- **Instructions to follow**
The entries below are to be printed again word for word.

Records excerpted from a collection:
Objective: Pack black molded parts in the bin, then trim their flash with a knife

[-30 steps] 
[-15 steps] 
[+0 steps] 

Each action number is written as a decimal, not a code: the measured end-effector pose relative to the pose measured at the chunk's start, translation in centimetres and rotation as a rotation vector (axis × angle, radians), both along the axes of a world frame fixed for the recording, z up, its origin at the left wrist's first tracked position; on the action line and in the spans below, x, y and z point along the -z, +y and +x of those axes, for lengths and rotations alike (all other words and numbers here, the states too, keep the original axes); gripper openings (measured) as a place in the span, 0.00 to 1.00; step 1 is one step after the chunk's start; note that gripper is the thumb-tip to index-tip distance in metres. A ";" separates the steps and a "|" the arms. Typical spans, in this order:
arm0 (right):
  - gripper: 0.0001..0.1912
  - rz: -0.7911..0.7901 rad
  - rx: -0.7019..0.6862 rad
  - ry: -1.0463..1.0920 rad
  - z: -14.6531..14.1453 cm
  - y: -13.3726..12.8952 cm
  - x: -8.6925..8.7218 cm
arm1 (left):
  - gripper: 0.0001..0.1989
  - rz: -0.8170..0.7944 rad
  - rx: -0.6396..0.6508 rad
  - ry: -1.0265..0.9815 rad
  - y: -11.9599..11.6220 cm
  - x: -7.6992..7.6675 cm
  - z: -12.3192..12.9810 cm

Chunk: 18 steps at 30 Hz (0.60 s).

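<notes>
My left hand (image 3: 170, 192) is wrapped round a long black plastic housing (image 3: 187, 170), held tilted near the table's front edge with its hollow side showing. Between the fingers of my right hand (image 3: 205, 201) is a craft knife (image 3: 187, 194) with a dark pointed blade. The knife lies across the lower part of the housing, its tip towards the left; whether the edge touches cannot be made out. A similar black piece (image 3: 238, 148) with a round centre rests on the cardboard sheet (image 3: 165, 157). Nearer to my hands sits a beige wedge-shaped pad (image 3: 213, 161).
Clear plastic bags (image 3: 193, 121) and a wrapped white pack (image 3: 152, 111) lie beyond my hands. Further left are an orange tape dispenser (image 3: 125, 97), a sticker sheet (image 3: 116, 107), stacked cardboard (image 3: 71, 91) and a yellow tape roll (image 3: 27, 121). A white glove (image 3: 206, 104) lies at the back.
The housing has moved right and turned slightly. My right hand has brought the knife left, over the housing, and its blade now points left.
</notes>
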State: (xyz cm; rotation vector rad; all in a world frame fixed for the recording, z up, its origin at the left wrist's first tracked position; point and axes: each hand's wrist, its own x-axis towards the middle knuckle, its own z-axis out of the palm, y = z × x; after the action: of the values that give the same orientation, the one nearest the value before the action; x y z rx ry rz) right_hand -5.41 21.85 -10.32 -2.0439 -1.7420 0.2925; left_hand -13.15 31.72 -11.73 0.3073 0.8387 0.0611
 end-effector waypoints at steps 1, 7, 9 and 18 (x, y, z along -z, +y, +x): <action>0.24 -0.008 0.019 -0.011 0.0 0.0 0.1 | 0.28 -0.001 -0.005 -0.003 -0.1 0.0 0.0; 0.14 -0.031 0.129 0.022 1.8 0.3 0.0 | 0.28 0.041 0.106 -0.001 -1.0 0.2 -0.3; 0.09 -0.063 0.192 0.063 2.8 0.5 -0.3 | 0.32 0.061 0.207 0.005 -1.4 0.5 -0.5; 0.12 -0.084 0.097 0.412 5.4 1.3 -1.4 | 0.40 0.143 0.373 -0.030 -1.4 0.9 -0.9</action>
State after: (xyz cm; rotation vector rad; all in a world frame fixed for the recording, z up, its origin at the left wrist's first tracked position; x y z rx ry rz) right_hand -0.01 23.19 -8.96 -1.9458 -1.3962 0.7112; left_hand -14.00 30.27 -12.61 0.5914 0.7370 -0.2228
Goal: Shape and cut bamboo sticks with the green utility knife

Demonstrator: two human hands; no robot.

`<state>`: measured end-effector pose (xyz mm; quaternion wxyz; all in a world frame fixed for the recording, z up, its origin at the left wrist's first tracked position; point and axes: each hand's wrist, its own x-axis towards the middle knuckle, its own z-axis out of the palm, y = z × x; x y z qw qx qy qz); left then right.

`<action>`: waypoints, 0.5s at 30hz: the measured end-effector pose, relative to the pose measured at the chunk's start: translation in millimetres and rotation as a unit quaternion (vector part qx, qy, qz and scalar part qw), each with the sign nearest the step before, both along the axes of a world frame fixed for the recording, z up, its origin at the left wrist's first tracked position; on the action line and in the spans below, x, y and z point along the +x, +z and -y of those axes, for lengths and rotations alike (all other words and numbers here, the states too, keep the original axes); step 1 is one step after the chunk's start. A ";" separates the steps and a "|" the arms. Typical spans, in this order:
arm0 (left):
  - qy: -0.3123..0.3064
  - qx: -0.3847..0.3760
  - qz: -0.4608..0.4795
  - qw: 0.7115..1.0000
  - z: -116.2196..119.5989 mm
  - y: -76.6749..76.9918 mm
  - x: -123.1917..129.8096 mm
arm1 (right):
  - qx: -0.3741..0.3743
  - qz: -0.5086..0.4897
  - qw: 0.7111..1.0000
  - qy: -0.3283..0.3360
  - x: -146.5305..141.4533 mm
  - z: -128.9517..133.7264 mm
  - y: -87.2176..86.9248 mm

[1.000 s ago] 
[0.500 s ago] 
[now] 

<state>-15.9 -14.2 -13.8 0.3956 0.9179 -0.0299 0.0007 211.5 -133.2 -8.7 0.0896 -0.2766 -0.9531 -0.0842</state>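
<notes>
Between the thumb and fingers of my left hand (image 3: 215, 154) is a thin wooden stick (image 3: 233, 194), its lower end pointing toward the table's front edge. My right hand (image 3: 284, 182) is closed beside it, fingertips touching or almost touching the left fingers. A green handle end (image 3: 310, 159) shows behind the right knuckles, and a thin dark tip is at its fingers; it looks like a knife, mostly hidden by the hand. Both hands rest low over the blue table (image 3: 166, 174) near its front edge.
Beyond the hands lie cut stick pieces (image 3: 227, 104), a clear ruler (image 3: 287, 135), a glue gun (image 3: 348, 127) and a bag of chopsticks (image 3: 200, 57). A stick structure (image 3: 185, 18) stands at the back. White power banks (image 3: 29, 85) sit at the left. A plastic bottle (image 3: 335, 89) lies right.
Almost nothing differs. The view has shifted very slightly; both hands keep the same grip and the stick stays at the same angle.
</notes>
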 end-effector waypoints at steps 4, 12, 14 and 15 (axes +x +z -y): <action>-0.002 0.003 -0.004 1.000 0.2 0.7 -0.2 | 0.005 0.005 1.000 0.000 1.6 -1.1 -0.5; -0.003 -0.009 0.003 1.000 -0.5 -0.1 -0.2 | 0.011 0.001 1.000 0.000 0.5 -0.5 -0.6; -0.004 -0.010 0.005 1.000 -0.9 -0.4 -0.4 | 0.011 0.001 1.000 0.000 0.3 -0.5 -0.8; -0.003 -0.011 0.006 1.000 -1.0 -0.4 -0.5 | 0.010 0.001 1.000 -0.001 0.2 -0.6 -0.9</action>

- **Response**
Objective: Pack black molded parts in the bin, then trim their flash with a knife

[-30 steps] 
[-15 steps] 
[+0 steps] 

Each action number is written as a decimal, not a code: the measured end-effector pose relative to the pose measured at the chunk's start, translation in centimetres and rotation as a rotation vector (axis × angle, radians), both along the axes of a world frame fixed for the recording, z up, its origin at the left wrist's first tracked position; on the action line and in the spans below, x, y and z point along the -z, +y and +x of those axes, for lengths and rotations alike (all other words and numbers here, the states too, keep the original axes); gripper openings (measured) as a place in the span, 0.00 to 1.00; step 1 is one step after the chunk's start; note that gripper is the thumb-tip to index-tip distance in metres. A ";" separates the steps and a "|" the arms. Typical spans, in this order:
arm0 (right):
  - gripper: 0.0001..0.1912
  - rz: -0.7911..0.7901 rad
  - rx: -0.7019..0.6862 rad
  - ry: -1.0463..1.0920 rad
  - z: -14.6531..14.1453 cm
  - y: -13.3726..12.8952 cm
  - x: -8.6925..8.7218 cm
arm1 (left):
  - gripper: 0.0001..0.1989
  - rz: -0.8170..0.7944 rad
  - rx: -0.6396..0.6508 rad
  - ry: -1.0265..0.9815 rad
  - y: -11.9599..11.6220 cm
  - x: -7.6992..7.6675 cm
  - z: -12.3192..12.9810 cm

Chunk: 18 steps at 30 Hz (0.60 s).

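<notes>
My left hand (image 3: 170, 192) is wrapped round a long black plastic housing (image 3: 187, 170), held tilted near the table's front edge with its hollow side showing. Between the fingers of my right hand (image 3: 205, 201) is a craft knife (image 3: 187, 194) with a dark pointed blade. The knife lies across the lower part of the housing, its tip towards the left; whether the edge touches cannot be made out. A similar black piece (image 3: 238, 148) with a round centre rests on the cardboard sheet (image 3: 165, 157). Nearer to my hands sits a beige wedge-shaped pad (image 3: 213, 161).
Clear plastic bags (image 3: 193, 121) and a wrapped white pack (image 3: 152, 111) lie beyond my hands. Further left are an orange tape dispenser (image 3: 125, 97), a sticker sheet (image 3: 116, 107), stacked cardboard (image 3: 71, 91) and a yellow tape roll (image 3: 27, 121). A white glove (image 3: 206, 104) lies at the back.
The housing has moved right and turned slightly. My right hand has brought the knife left, over the housing, and its blade now points left.
</notes>
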State: (xyz cm; rotation vector rad; all in a world frame fixed for the recording, z up, its origin at the left wrist's first tracked position; point and axes: each hand's wrist, its own x-axis towards the middle knuckle, its own z-axis out of the palm, y = z × x; after the action: of the values that give the same orientation, the one nearest the value before the action; x y z rx ry rz) right_hand -5.41 21.85 -10.32 -2.0439 -1.7420 0.2925; left_hand -13.15 31.72 -11.73 0.3073 0.8387 0.0611
 end-effector waypoints at steps 1, 7, 9 and 18 (x, y, z along -z, +y, +x): <action>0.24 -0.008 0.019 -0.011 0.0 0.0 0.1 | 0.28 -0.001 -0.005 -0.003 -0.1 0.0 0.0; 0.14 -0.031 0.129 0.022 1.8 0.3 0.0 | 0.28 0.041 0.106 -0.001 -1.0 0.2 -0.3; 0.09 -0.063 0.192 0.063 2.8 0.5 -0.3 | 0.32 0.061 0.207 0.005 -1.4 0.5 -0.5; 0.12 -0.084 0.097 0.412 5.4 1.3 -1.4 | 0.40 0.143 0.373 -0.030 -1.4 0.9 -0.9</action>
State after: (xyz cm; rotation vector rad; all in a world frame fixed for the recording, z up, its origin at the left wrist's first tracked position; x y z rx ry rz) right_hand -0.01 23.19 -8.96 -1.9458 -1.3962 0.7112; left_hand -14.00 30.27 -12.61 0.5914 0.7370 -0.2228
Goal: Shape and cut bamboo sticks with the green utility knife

Demonstrator: two human hands; no robot.

`<state>`: measured end-effector pose (xyz mm; quaternion wxyz; all in a world frame fixed for the recording, z up, its origin at the left wrist's first tracked position; point and axes: each hand's wrist, its own x-axis towards the middle knuckle, its own z-axis out of the palm, y = z × x; x y z qw qx qy qz); left then right.

`<action>`: waypoints, 0.5s at 30hz: the measured end-effector pose, relative to the pose measured at the chunk's start: translation in millimetres and rotation as a unit quaternion (vector part qx, qy, qz and scalar part qw), each with the sign nearest the step before, both along the axes of a world frame fixed for the recording, z up, its origin at the left wrist's first tracked position; on the action line and in the spans below, x, y and z point along the +x, +z and -y of those axes, for lengths and rotations alike (all other words and numbers here, the states too, keep the original axes); step 1 is one step after the chunk's start. A ";" separates the steps and a "|" the arms. Typical spans, in this order:
arm0 (left):
  - qy: -0.3123..0.3064
  - qx: -0.3847..0.3760
  - qz: -0.4608..0.4795
  - qw: 0.7115..1.0000
  - z: -116.2196..119.5989 mm
  - y: -76.6749..76.9918 mm
  - x: -123.1917..129.8096 mm
arm1 (right):
  - qx: -0.3741..0.3743
  - qz: -0.5086..0.4897
  - qw: 0.7111..1.0000
  - qy: -0.3283..0.3360
  - x: -146.5305..141.4533 mm
  - z: -128.9517..133.7264 mm
  - y: -87.2176..86.9248 mm

[1.000 s ago] 
[0.500 s ago] 
[now] 

<state>-15.9 -14.2 -13.8 0.3956 0.9179 -0.0299 0.0007 211.5 -133.2 -8.7 0.0896 -0.2766 -0.9531 -0.0842</state>
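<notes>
Between the thumb and fingers of my left hand (image 3: 215, 154) is a thin wooden stick (image 3: 233, 194), its lower end pointing toward the table's front edge. My right hand (image 3: 284, 182) is closed beside it, fingertips touching or almost touching the left fingers. A green handle end (image 3: 310, 159) shows behind the right knuckles, and a thin dark tip is at its fingers; it looks like a knife, mostly hidden by the hand. Both hands rest low over the blue table (image 3: 166, 174) near its front edge.
Beyond the hands lie cut stick pieces (image 3: 227, 104), a clear ruler (image 3: 287, 135), a glue gun (image 3: 348, 127) and a bag of chopsticks (image 3: 200, 57). A stick structure (image 3: 185, 18) stands at the back. White power banks (image 3: 29, 85) sit at the left. A plastic bottle (image 3: 335, 89) lies right.
Almost nothing differs. The view has shifted very slightly; both hands keep the same grip and the stick stays at the same angle.
</notes>
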 end-effector waypoints at steps 4, 12, 14 and 15 (axes +x +z -y): <action>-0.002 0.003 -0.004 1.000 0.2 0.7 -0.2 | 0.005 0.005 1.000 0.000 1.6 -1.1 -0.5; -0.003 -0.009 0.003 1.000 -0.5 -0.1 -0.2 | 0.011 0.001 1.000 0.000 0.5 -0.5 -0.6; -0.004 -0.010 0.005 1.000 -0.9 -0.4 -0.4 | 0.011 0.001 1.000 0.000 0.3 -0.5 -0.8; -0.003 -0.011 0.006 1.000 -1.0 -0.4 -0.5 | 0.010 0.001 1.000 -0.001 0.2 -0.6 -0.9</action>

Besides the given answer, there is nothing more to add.